__INSTRUCTIONS FOR THE TASK__
Everything in the listing below from the line containing "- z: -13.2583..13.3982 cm" through the line containing "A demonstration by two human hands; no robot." must be repeated exactly; the remaining lines are not wanted.
BEGIN
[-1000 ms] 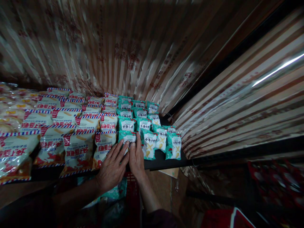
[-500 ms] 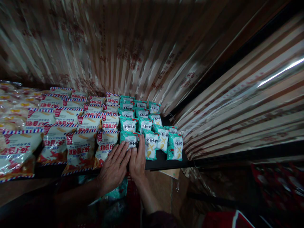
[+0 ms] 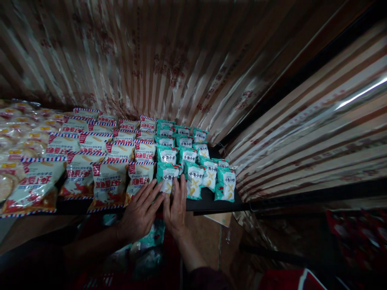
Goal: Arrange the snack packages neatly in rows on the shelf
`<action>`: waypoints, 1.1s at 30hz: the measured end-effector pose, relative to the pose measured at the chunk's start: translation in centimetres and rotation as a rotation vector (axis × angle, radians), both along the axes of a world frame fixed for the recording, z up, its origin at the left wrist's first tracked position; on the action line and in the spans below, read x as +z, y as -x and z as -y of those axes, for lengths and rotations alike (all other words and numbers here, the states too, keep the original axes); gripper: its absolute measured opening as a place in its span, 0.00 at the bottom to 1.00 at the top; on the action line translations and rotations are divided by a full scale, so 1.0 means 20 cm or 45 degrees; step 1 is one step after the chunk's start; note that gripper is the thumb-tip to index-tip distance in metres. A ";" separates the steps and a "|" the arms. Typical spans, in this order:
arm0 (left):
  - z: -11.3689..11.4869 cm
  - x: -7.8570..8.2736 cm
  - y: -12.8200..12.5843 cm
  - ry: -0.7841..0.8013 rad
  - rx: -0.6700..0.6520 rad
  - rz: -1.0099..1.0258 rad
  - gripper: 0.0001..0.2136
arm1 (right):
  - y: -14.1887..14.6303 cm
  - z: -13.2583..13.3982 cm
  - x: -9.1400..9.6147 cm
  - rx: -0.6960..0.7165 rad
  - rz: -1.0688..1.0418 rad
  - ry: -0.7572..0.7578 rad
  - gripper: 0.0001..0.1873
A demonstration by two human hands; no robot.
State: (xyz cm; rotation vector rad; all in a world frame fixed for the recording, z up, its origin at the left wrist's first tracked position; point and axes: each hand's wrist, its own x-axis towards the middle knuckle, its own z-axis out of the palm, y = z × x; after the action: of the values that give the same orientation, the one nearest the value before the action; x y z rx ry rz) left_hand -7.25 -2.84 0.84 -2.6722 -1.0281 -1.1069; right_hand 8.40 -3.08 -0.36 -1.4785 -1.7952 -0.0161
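Observation:
Teal-and-white snack bags point(image 3: 194, 179) stand in rows on the dark shelf at the middle right. At the front left of these rows is one teal snack bag point(image 3: 167, 172), its lower part partly covered by my fingers. My left hand point(image 3: 142, 211) reaches to its lower left with fingers stretched out, overlapping the edge of a white-and-red snack bag point(image 3: 139, 174). On the lower right of the same teal bag rests my right hand point(image 3: 175, 207), fingers extended upward. Whether either palm presses on the bag is hard to see.
Larger white-and-red bags point(image 3: 110, 181) fill the shelf leftward, with clear-wrapped round snacks point(image 3: 18, 153) at the far left. Striped plastic sheeting point(image 3: 181, 60) hangs behind and at right. Below the shelf edge point(image 3: 211, 206) a red crate point(image 3: 99, 280) holds more teal bags point(image 3: 152, 235).
The view has shifted slightly, so the shelf goods sit a little further right. Both hands have drawn back slightly toward me from the front teal bag, showing more of it.

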 end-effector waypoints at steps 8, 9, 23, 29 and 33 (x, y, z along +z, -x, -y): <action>0.09 -0.05 0.11 0.122 0.178 0.011 0.27 | 0.02 -0.01 -0.01 0.011 -0.032 -0.005 0.31; 0.09 -0.05 0.11 0.133 0.202 0.022 0.26 | 0.03 -0.01 -0.01 0.013 -0.037 -0.001 0.31; 0.02 -0.05 0.11 0.126 0.307 -0.026 0.22 | 0.04 -0.02 -0.04 0.016 -0.047 -0.003 0.32; 0.00 -0.07 0.11 0.075 0.297 -0.053 0.18 | 0.04 -0.02 -0.04 0.016 -0.048 0.006 0.31; -0.01 -0.07 0.11 0.042 0.292 -0.062 0.17 | 0.04 -0.02 -0.04 0.012 -0.051 0.024 0.31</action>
State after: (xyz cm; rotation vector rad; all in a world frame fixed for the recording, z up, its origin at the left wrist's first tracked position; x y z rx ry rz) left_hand -9.41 -2.68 -0.50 -2.5111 -1.3138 -0.9840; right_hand 7.69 -2.77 -1.21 -1.4735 -1.7743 0.0348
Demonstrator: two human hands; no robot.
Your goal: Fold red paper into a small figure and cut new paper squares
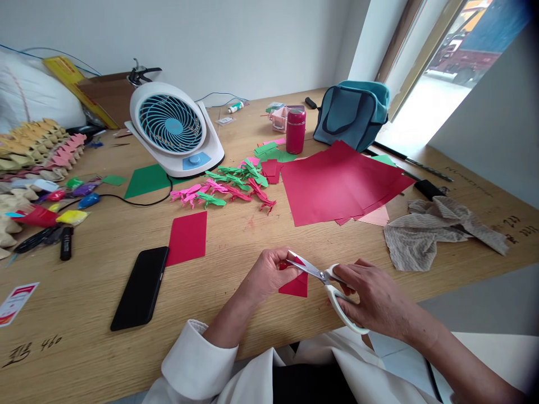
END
__ANSWER TO THE PROBLEM__
  - z: -13.2583..13.3982 cm
  - x: -9.1400..9.6147 cm
  - rx: -0.6960..0.7165 rad
  - rz: -1.0688..1.0418 rad
  - ry: -0.7572..0.7578 rad
  - gripper: 0.0001..0.1873
A demonstration by two human hands; no robot.

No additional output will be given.